Inhibition of Fear Memory Formation by Intraperitoneal Administration of 2-amino-2-thiazoline

Experiment Method

[0206] Day 0: To about 2 month-old C57/BL6 mice was intraperitoneally administered 200 μl of saline or 1 v/v % 2-amino-2-thiazoline solution (dissolved in saline) (each condition n=6). Thirty minutes after the administration, the mice were placed in an electric shock chamber, and 2-second electric shock (0.6 mA) was given 6 times at 2-minute intervals for 12 min for contextual fear conditioning. [0207] Day 1: Mice were placed in the electric shock chamber (no odor) used for learning on the previous day, and freezing behavior was measured for 10 min using dedicated software (Freeze frame 2) .

Results

[0208] The results are shown in FIG. 12.

[0209] The Figure shows the frequency of freezing behavior (mean±standard error) for 10 min in the electric shock chamber during the test (day 1), in which the mean frequency of the freezing behavior when saline was administered was 100%. A student's t-test was performed between the saline-administered group and the 2-amino-2-thiazoline-administered group (***p<0.001).

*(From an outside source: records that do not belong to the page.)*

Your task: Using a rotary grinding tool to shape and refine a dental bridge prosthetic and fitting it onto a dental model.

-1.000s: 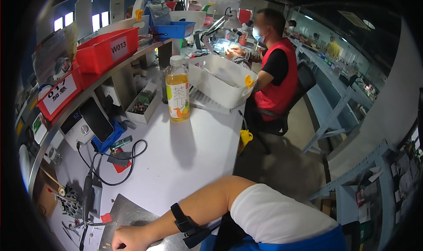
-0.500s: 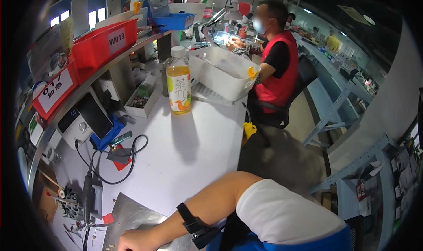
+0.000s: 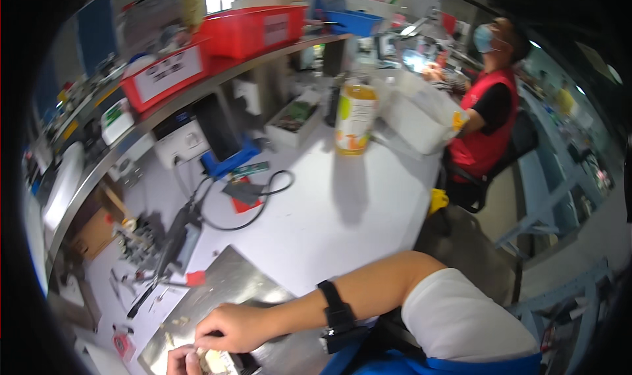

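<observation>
My right hand [image 3: 234,327] is closed, its fingertips pinched together low over a metal plate [image 3: 230,276]. A black strap [image 3: 338,309] goes round the right wrist. Only the fingers of my left hand [image 3: 179,362] show at the lower edge, held close and touching or nearly touching the right fingertips. What lies between the fingertips is too small to make out. Right below the hands is a pale cream-and-white piece [image 3: 217,362], partly hidden, with something dark beside it. Several small pale bits [image 3: 172,339] lie on the plate next to the left hand.
A pen-like handpiece [image 3: 172,240] with a black cable lies left of the plate, near loose tools. Behind stand a white control box [image 3: 181,141], a drink bottle [image 3: 355,118] and a white bin [image 3: 418,112]. Red bins [image 3: 164,75] line the shelf. A co-worker [image 3: 490,105] sits beyond.
The view has swung left and down, so the bench appears further right and higher. My left fingers and the pale piece have come into view; the right hand shows whole, now beside them.
</observation>
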Tool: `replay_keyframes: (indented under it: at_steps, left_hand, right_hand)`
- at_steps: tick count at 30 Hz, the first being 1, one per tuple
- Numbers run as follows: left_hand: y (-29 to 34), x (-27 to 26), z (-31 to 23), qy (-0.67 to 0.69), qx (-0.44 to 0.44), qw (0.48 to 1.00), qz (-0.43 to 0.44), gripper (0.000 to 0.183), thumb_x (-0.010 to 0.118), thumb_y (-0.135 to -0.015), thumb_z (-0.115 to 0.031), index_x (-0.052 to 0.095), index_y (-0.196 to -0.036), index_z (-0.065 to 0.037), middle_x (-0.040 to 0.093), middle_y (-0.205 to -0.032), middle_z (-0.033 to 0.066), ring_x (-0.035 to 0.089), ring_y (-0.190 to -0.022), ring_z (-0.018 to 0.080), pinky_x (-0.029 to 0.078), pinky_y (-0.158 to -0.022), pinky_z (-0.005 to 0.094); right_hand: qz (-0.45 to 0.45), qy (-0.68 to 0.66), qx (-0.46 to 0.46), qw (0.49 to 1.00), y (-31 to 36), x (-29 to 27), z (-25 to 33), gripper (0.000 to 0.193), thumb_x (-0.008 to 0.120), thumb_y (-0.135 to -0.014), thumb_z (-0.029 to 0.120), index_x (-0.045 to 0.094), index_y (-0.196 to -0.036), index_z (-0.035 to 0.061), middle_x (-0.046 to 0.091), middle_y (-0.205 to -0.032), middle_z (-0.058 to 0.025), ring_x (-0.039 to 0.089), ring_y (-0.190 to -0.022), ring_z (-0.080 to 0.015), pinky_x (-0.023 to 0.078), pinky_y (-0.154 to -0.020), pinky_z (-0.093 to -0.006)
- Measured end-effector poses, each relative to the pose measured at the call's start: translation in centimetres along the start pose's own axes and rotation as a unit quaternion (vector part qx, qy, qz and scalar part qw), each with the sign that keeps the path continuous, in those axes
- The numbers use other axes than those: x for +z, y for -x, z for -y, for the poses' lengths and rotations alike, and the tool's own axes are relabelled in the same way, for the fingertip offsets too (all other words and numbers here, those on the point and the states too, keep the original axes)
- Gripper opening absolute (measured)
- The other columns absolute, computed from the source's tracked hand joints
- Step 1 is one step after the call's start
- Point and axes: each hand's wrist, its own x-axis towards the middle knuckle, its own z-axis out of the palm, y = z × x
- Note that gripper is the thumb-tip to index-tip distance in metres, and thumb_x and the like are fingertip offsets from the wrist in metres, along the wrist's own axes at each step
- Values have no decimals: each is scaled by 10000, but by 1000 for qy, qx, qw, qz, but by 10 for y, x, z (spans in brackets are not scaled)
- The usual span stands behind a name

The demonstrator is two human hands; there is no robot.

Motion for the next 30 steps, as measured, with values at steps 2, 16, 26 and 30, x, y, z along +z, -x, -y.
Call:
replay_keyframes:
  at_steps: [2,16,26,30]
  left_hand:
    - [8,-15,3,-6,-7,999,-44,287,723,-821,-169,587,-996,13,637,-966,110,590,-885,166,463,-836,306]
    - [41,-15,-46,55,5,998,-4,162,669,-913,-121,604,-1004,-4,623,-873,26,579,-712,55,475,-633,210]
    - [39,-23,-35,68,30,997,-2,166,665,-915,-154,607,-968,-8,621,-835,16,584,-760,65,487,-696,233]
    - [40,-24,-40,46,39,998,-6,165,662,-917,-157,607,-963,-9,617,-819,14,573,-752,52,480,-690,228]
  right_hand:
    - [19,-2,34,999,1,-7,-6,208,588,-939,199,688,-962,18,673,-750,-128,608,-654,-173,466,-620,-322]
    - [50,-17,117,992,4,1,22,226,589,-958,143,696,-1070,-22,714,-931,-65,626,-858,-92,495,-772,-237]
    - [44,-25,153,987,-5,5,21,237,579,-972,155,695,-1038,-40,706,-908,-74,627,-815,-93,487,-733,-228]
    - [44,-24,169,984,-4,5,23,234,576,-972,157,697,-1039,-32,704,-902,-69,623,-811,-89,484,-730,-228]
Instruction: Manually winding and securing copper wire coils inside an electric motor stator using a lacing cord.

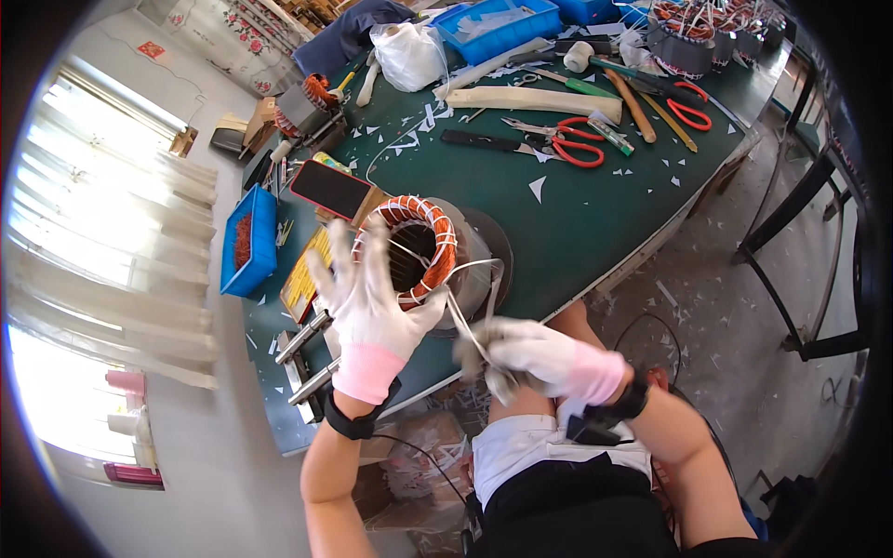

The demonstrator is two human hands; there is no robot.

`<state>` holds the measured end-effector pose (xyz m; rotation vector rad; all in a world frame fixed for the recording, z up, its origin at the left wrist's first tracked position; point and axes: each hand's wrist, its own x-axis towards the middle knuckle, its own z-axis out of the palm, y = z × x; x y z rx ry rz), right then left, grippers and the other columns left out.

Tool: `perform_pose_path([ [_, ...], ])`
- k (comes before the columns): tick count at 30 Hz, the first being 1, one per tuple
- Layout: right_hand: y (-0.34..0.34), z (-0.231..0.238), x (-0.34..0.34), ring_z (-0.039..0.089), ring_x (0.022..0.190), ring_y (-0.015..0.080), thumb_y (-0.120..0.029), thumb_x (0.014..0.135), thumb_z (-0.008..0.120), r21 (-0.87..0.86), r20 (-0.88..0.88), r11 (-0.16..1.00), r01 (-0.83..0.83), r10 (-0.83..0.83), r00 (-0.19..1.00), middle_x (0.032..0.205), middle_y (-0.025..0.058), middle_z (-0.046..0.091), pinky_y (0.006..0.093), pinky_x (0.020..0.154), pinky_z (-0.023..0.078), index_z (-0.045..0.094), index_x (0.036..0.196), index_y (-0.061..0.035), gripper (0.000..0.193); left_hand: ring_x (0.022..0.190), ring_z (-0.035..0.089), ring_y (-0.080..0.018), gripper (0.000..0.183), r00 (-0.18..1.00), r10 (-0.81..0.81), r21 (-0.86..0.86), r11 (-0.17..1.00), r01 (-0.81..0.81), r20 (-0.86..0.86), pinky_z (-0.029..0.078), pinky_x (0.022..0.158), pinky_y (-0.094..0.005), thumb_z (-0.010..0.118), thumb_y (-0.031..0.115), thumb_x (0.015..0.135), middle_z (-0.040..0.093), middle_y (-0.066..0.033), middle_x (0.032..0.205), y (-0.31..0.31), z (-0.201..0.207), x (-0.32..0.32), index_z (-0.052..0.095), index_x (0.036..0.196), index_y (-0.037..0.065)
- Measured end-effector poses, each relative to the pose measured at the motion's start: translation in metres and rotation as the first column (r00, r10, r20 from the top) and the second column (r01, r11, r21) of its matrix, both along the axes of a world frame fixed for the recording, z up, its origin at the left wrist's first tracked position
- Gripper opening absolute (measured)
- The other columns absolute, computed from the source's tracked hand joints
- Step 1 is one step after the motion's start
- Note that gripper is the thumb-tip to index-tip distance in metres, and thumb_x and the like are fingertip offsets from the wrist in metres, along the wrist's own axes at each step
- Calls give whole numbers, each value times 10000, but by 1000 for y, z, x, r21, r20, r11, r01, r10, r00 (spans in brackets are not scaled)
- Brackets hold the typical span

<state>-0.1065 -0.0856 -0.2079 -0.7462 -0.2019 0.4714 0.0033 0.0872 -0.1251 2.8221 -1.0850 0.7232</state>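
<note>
A motor stator (472, 249) stands on the green bench, its orange copper winding (445, 234) facing up and laced round with white cord. My left hand (370, 312), in a white glove with a pink cuff, lies against the near left side of the winding, fingers spread. White lacing cord (458, 314) runs from the winding's right side down to my right hand (535, 355). That hand, gloved the same way, is closed on the cord in front of the bench edge. Motion blurs its fingertips.
Left of the stator are a phone (331, 190), a blue bin (249, 240) and metal bars (305, 358). Farther back lie red-handled scissors (579, 149), a mallet (579, 58) and a pale wooden strip (530, 100). More stators (684, 46) stand at the far right.
</note>
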Motion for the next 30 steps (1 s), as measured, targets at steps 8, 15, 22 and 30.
perform_pose_path([
  [8, 20, 69, 66, 603, 836, 336, -70, 841, 565, -219, 955, 315, 923, -124, 269, 938, 162, 592, 400, 730, 490, 554, 1134, -19, 298, 1276, 296, -505, 811, 894, 68, -171, 985, 11, 444, 213, 1022, -695, 702, 230, 777, 415, -198, 1411, -18, -24, -14, 267, 1437, 49],
  [15, -137, -90, -96, 539, 687, 87, -90, 952, 499, -507, 1, 547, 666, -773, 635, 799, 19, 584, 223, 578, 464, 604, 1017, -56, 129, 1144, 507, -367, 383, 979, -205, -305, 931, 201, 19, 353, 1050, -506, 723, 50, 690, 576, -143, 1158, -3, -21, -13, 575, 1043, 39],
  [22, -39, 15, -13, 601, 734, 282, -105, 875, 619, -506, 821, 29, 862, -289, 491, 786, 111, 602, 364, 683, 486, 609, 1091, -66, 219, 1072, 505, -334, 414, 993, -108, -94, 989, 112, 50, 354, 1032, -490, 644, 103, 779, 567, -138, 1062, -2, -22, -20, 535, 1169, 17],
  [30, -6, 14, 16, 422, 459, 75, -197, 945, 599, -86, -86, 958, 274, -281, 956, 670, 1, 532, 225, 431, 360, 571, 1029, -102, 130, 1007, 523, -350, 348, 985, -148, -216, 963, 164, 89, 375, 973, -473, 609, 77, 784, 573, -140, 974, -6, -32, -20, 561, 1122, 7],
])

[0210] The group administered with 2-(allylthio)-2-thiazoline, 4-tert-butyl-2-methylthiazole, 2-ethoxythiazole, 2-methylbenzothiazole, 2-mercaptothiazole, 2-methylthiomorpholine, 2-acetylpyrrole, 2-methylthiazole, methallyl isothiocyanate, or 2-amino-2-thiazoline showed a significant decrease in the freezing behaviors as compared with the saline-administered group. Thus, it was suggested that 2-(allylthio)-2-thiazoline, 4-tert-butyl-2-methylthiazole, 2-ethoxythiazole, 2-methylbenzothiazole, 2-mercaptothiazole, 2-methylthiomorpholine, 2-acetylpyrrole, 2-methylthiazole, methallyl isothiocyanate, and 2-amino-2-thiazoline have a strong inhibitory effect on fear memory formation.

[0211] The structural formulas of the compounds used in Examples 3 to 12 are shown in FIG. 13.

INDUSTRIAL APPLICABILITY

[0212] The prophylactic or therapeutic agent for psychiatric disorders of the present invention can induce psychotropic actions according to the principle of inducing latent life-protective abilities by selectively activating the sensory nerves, and can be used for the prophylaxis or treatment of psychiatric disorders.

[0213] This application is based on patent application No. 2020-131872 filed in Japan, the contents of which are incorporated by reference in full herein.